# Task instructions
Read through the listing, and wherever a line holds the word "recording", return it.

# Provided material

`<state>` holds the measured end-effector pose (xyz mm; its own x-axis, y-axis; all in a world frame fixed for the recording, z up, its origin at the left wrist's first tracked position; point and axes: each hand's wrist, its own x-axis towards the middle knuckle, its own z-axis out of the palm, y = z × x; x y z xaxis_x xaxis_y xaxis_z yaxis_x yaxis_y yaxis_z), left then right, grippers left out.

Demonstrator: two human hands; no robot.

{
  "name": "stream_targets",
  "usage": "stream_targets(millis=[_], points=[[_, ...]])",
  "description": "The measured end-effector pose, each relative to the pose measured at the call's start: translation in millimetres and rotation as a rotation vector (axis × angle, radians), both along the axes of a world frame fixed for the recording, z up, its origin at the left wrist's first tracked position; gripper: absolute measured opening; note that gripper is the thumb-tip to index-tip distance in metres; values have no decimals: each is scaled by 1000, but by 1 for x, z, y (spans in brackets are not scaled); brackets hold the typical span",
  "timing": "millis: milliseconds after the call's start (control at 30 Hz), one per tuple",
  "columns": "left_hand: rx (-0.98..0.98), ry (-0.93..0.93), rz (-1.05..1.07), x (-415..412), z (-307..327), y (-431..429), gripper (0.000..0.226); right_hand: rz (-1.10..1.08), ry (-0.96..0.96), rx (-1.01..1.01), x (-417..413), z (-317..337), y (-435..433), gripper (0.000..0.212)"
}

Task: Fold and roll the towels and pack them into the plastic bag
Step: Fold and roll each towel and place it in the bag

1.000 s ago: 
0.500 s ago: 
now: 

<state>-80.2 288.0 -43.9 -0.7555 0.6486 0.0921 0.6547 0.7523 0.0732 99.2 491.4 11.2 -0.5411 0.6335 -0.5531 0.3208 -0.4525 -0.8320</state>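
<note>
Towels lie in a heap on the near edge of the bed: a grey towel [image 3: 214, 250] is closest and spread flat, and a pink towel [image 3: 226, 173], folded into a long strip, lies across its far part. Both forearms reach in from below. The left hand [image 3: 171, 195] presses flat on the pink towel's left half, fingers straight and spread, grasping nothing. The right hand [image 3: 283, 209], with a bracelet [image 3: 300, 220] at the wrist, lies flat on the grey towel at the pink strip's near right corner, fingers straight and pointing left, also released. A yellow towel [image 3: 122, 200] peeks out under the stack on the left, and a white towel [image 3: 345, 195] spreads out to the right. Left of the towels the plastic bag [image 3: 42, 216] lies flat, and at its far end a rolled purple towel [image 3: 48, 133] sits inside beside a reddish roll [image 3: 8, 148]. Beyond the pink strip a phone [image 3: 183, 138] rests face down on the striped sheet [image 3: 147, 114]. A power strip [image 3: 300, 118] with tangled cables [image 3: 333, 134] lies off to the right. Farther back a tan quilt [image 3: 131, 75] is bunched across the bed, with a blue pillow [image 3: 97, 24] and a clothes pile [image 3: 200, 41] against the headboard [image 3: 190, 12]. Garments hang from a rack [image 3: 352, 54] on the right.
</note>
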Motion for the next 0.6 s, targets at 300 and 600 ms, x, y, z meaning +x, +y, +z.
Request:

# Exercise solution
`<state>` holds the measured end-effector pose (xyz mm; its own x-axis, y-axis; all in a world frame fixed for the recording, z up, its origin at the left wrist's first tracked position; point and axes: each hand's wrist, its own x-axis towards the middle knuckle, its own z-axis out of the palm, y = z × x; x y z xaxis_x xaxis_y xaxis_z yaxis_x yaxis_y yaxis_z), left then right, grippers left out.
  "description": "The measured end-effector pose, each relative to the pose measured at the call's start: translation in millimetres and rotation as a rotation vector (axis × angle, radians), both along the axes of a world frame fixed for the recording, z up, its origin at the left wrist's first tracked position; gripper: absolute measured opening; note that gripper is the thumb-tip to index-tip distance in metres; values have no decimals: each is scaled by 1000, but by 1 for x, z, y (spans in brackets are not scaled); brackets hold the typical span",

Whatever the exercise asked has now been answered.